The January 2005 CBO report correctly states that the long term nature of terrorism risk calls for an examination of the most effective means for government and the private sector to manage this risk. Yet the report, which acknowledges the long term nature of the threat from terrorism, does not support an extension of TRIA. Indeed, the CBO argues that the higher cost and limited availability of terrorism coverage following TRIA's expiration might force asset holders to do more to mitigate possible losses.
It also concludes - in the face of many years of experience to the contrary with natural disaster risks - that TRIA's lapse might stimulate the formation of mutual reinsurance pools and capital market solutions, such as catastrophe bonds, because there are "indications that private reinsurers would fill much of the gap."
It is important to note that insurers strongly support risk mitigation efforts and TRIA does not remove incentives for policyholders to mitigate risk.

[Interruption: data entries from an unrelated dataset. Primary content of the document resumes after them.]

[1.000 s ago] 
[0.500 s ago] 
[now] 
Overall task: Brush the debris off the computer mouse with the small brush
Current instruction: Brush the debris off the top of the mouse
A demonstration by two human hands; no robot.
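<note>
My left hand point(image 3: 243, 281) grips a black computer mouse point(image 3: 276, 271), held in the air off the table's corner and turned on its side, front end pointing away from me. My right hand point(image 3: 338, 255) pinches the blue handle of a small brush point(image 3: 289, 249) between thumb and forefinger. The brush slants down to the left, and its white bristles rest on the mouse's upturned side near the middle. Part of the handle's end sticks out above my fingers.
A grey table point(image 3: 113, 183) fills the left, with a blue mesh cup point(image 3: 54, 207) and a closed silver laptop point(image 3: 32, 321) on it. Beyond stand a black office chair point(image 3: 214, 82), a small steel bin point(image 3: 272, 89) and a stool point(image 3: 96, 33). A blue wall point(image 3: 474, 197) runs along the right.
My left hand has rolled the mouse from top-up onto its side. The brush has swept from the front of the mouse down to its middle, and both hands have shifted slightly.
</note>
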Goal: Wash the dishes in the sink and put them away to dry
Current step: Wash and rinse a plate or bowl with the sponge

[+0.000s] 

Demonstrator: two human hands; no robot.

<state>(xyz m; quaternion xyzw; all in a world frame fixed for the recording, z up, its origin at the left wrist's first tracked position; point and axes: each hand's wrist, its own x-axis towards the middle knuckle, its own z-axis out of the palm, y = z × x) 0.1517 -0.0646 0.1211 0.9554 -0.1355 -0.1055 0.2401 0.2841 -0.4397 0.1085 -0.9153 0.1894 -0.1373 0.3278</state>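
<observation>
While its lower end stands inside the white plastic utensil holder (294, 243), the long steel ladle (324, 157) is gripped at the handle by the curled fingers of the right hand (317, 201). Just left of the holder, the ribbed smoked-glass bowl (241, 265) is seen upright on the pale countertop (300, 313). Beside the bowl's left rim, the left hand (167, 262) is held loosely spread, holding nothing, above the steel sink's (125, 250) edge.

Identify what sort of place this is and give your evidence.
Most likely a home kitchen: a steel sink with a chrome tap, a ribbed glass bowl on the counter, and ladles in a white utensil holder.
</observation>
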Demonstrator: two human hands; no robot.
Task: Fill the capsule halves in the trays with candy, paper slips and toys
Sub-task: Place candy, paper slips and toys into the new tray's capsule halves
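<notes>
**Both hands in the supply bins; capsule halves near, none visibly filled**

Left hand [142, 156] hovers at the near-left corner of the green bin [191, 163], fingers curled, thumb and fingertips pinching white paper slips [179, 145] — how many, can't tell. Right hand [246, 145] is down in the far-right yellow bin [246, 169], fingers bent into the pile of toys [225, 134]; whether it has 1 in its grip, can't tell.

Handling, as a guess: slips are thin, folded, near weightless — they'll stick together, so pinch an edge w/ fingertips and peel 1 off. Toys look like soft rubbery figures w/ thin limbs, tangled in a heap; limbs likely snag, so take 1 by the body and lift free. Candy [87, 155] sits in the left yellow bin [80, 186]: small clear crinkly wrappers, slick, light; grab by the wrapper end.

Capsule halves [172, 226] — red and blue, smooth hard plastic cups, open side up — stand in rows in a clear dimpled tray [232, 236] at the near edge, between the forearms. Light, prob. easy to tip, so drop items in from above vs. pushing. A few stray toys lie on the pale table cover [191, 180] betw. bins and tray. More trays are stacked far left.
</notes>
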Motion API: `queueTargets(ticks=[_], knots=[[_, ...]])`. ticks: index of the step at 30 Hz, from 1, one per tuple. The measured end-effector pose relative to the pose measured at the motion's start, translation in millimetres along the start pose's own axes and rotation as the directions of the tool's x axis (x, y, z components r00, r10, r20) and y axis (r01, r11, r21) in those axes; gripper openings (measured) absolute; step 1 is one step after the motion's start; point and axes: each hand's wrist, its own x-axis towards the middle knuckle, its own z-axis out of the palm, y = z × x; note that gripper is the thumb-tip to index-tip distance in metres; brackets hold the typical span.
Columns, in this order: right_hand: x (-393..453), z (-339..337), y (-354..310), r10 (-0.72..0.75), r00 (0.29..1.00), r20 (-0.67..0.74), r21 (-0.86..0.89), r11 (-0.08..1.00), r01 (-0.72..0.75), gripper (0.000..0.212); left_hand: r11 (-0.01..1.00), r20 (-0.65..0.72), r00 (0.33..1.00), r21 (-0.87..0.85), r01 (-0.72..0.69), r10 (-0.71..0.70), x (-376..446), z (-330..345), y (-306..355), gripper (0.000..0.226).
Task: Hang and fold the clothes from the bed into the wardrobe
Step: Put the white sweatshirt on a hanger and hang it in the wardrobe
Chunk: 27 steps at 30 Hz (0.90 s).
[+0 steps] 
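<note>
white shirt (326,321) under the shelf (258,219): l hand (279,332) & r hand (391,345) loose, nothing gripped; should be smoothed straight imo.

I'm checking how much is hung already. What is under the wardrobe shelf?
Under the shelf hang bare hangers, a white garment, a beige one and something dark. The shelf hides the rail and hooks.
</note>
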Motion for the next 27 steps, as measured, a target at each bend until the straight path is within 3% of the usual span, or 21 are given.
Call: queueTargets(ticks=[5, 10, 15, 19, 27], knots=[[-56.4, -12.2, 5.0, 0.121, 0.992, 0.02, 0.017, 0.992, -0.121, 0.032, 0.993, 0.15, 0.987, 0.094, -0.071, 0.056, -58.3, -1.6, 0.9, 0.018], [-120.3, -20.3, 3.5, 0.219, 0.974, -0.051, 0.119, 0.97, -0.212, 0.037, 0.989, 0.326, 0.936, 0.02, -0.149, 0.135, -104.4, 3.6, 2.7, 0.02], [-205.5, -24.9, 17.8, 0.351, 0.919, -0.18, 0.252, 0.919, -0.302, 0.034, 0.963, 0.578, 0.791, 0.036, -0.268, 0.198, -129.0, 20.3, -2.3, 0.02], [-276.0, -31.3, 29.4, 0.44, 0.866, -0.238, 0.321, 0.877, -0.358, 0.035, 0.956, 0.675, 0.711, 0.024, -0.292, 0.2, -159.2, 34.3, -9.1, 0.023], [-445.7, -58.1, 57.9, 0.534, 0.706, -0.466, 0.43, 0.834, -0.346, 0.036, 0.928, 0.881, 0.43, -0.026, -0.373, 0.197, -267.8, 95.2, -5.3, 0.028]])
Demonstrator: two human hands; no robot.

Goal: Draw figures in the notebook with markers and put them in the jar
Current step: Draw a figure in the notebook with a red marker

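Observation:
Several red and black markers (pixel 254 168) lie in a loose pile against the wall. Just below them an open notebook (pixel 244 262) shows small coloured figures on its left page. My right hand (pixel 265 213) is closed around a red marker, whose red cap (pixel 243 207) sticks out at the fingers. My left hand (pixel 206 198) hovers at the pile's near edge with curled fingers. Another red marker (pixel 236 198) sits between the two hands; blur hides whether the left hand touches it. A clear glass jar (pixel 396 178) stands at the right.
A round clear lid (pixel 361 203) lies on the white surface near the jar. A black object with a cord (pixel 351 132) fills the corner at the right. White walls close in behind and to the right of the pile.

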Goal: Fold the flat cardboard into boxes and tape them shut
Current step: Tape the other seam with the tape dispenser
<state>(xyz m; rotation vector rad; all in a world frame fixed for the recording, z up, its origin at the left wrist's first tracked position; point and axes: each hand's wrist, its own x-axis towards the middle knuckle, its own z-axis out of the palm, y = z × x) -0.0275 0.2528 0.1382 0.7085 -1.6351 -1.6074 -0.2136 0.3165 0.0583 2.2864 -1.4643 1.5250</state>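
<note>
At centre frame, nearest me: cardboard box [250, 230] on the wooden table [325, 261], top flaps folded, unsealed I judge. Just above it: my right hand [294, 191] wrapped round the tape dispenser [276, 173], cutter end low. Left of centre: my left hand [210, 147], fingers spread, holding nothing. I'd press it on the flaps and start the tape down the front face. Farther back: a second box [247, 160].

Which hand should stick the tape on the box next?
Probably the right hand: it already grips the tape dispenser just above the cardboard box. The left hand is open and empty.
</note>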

Private industry is working closely with the Department of Homeland Security and the Treasury Department to implement programmes to reduce the likelihood of an attack and to minimise losses. Mitigation alone cannot remove the terrorist threat or significantly reduce losses from certain types of terrorist attacks, such as weapons of mass destruction. The interdependence of terrorism risk also limits the potential effectiveness of mitigation.
Moreover, it is unrealistic to expect that private reinsurance and the capital markets will be available to completely fill the void left by TRIA's expiration. If TRIA is not extended, demand for private reinsurance will soar far beyond the ability or willingness of the global reinsurance industry to supply it, given constraints on the size of the industry's capital base and the view by many reinsurers that some types of attack, such as nuclear, biological or chemical, are fundamentally uninsurable.
Despite initial forecasts that capital markets might provide a significant alternative source of funding for terrorism risks in the wake of the September 11, the use of the capital markets has been quite limited. Even in much better understood underwriting environments, for example natural catastrophe risk, capital markets have not shown an enormous appetite. The issue of catastrophe linked securities has fallen well below what was anticipated in the wake of Hurricane Andrew and today accounts for just a tiny fraction of the market for catastrophic loss transfer.
Conclusion
Congress is unlikely to pay any attention to the issue of TRIA extension until the US Treasury Department completes a mandated study of TRIA in June 2005, causing uncertainty surrounding its future to escalate. Taking into account the wide variety of potential scenarios, it is clear that the property-casualty insurance industry cannot be the sole bearer of financial risk associated with terrorist attacks. Insurers, with far more limited resources than Washington, and no meaningful ability to reinsure terrorism risk, will in many cases have no choice but to walk away from policyholders in the event TRIA is not reauthorised.
- Dr Robert Harwig is senior vice president and chief economist of the Insurance Information Institute. Claire Wilkinson is vice president, global issues with the Insurance Information Institute.